PROBLEM TO WORK ON:
In the entries that follow, the line with "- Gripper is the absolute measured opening" opens the range and the line with "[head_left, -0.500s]" closes it; repeat that range exactly, both lines included.

DATA TO PROCESS:

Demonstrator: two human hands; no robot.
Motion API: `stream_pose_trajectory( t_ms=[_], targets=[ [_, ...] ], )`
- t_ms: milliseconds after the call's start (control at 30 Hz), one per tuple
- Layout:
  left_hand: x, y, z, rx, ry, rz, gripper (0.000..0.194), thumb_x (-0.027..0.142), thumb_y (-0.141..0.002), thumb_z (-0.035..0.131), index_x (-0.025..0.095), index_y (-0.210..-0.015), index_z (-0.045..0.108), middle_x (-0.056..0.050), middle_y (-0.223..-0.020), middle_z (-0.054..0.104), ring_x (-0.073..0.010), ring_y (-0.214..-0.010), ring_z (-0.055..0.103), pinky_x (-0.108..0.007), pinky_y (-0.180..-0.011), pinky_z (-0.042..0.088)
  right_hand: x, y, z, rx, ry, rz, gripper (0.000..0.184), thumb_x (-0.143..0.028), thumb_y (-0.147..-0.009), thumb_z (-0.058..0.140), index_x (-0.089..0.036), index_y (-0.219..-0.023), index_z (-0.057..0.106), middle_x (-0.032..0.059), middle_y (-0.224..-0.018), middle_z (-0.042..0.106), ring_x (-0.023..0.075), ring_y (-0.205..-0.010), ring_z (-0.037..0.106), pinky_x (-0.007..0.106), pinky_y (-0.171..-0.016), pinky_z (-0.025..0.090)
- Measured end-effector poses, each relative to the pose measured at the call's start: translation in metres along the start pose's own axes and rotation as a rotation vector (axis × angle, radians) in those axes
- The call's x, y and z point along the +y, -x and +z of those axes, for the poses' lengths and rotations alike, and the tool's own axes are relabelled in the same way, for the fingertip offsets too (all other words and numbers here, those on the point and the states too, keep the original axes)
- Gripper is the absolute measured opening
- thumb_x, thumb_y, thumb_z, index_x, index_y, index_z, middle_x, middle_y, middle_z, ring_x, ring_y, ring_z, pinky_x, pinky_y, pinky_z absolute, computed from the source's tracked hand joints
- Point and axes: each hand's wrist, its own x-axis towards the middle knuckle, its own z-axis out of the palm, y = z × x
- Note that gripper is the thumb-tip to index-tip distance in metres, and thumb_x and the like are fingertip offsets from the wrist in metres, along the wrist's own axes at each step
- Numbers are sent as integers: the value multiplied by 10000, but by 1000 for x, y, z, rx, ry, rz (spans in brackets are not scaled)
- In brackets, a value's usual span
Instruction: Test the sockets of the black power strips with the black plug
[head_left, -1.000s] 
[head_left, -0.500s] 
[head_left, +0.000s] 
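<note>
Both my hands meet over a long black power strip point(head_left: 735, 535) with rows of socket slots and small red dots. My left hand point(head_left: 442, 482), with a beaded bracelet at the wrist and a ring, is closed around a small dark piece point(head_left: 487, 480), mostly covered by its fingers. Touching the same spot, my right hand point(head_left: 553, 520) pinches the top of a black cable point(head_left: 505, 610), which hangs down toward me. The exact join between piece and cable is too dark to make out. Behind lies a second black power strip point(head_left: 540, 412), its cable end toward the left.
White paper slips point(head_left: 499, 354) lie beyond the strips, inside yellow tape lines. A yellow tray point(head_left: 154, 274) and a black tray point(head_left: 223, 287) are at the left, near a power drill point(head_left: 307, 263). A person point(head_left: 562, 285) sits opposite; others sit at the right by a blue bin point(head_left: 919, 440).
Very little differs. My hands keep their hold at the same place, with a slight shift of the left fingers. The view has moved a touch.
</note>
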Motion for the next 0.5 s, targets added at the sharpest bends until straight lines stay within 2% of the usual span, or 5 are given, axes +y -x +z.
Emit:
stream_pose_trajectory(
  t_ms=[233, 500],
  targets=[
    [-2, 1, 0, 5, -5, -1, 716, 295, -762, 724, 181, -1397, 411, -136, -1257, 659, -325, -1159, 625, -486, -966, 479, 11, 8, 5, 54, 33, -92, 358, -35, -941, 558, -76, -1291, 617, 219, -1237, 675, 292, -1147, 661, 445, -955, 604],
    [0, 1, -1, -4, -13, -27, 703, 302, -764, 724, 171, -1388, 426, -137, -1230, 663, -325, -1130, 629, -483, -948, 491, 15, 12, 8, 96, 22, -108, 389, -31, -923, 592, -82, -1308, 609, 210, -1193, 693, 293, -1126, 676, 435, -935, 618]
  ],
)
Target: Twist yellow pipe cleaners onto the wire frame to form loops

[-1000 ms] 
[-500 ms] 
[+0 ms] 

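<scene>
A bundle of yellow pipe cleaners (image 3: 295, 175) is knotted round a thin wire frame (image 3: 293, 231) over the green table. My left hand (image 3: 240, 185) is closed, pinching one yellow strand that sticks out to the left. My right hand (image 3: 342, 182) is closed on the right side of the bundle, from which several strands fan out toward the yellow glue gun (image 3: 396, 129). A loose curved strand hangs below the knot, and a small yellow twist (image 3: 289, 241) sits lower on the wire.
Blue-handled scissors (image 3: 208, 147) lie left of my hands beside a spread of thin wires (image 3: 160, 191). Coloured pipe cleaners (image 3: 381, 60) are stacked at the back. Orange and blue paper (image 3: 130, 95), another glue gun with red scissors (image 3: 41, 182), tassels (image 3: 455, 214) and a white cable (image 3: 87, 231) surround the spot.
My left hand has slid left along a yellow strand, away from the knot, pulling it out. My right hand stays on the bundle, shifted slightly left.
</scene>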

TASK SOLUTION:
- Gripper is the absolute measured opening
- thumb_x, thumb_y, thumb_z, index_x, index_y, index_z, middle_x, middle_y, middle_z, ring_x, ring_y, ring_z, pinky_x, pinky_y, pinky_z absolute, computed from the source's tracked hand joints
- Point and axes: each hand's wrist, its own x-axis towards the middle knuckle, its own z-axis out of the palm, y = z × x
- Note that gripper is the thumb-tip to index-tip distance in metres, and thumb_x and the like are fingertip offsets from the wrist in metres, along the wrist's own axes at each step
- Numbers are sent as integers: the value multiplied by 10000, but by 1000 for x, y, z, rx, ry, rz (spans in brackets are not scaled)
- In brackets, a value's usual span
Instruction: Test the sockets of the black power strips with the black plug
[head_left, -1.000s] 
[head_left, -0.500s] 

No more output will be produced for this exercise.